* [Your goal]: Reprint the lines below as they are, minus the pictures.

*** Opening of Supplied data ***

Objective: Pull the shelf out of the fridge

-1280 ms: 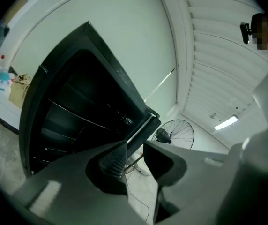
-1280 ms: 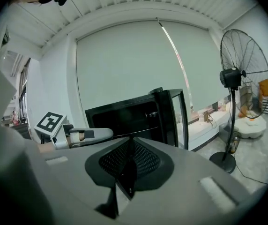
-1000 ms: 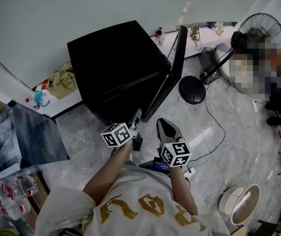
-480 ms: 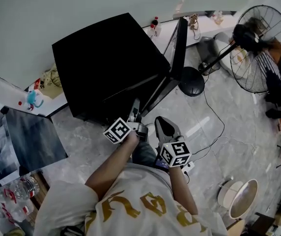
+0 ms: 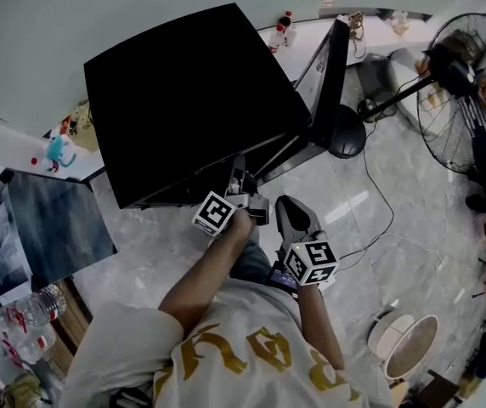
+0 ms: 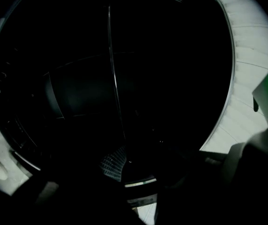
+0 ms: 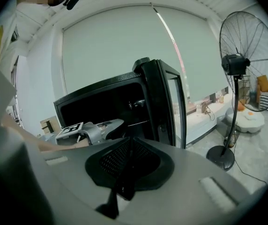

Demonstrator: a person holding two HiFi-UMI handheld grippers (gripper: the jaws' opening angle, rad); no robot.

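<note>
The black fridge (image 5: 192,92) stands on the floor with its door (image 5: 328,83) swung open to the right. My left gripper (image 5: 241,185) reaches into the fridge's opening at the front. In the left gripper view the inside is almost black. One ribbed pad (image 6: 113,163) shows, the jaws are opening, and a pale strip (image 6: 138,182) lies between them; I cannot tell whether it is the shelf's edge. A thin bright line (image 6: 115,78) runs up through the dark. My right gripper (image 5: 287,206) hangs just outside the fridge, shut on nothing, its fingertips (image 7: 124,172) together.
A standing fan (image 5: 472,75) is at the right, with a cable (image 5: 379,211) trailing over the tiled floor. A grey panel (image 5: 52,228) and water bottles (image 5: 14,338) are at the left. A white pot (image 5: 409,347) sits at the lower right.
The left gripper has moved forward from in front of the fridge into its opening. The head view has come closer to the fridge. The right gripper has hardly moved.
</note>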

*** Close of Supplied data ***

* [Response to the task]:
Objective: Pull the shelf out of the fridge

-1280 ms: 
-1280 ms: 
-1000 ms: 
-480 ms: 
+0 ms: 
+0 ms: 
+0 ms: 

Demonstrator: a person holding two HiFi-UMI handheld grippers (gripper: the jaws' opening angle, rad); no robot.

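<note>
The black fridge (image 5: 192,92) stands on the floor with its door (image 5: 328,83) swung open to the right. My left gripper (image 5: 241,185) reaches into the fridge's opening at the front. In the left gripper view the inside is almost black. One ribbed pad (image 6: 113,163) shows, the jaws are opening, and a pale strip (image 6: 138,182) lies between them; I cannot tell whether it is the shelf's edge. A thin bright line (image 6: 115,78) runs up through the dark. My right gripper (image 5: 287,206) hangs just outside the fridge, shut on nothing, its fingertips (image 7: 124,172) together.
A standing fan (image 5: 472,75) is at the right, with a cable (image 5: 379,211) trailing over the tiled floor. A grey panel (image 5: 52,228) and water bottles (image 5: 14,338) are at the left. A white pot (image 5: 409,347) sits at the lower right.
The left gripper has moved forward from in front of the fridge into its opening. The head view has come closer to the fridge. The right gripper has hardly moved.
</note>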

The output has been given in full.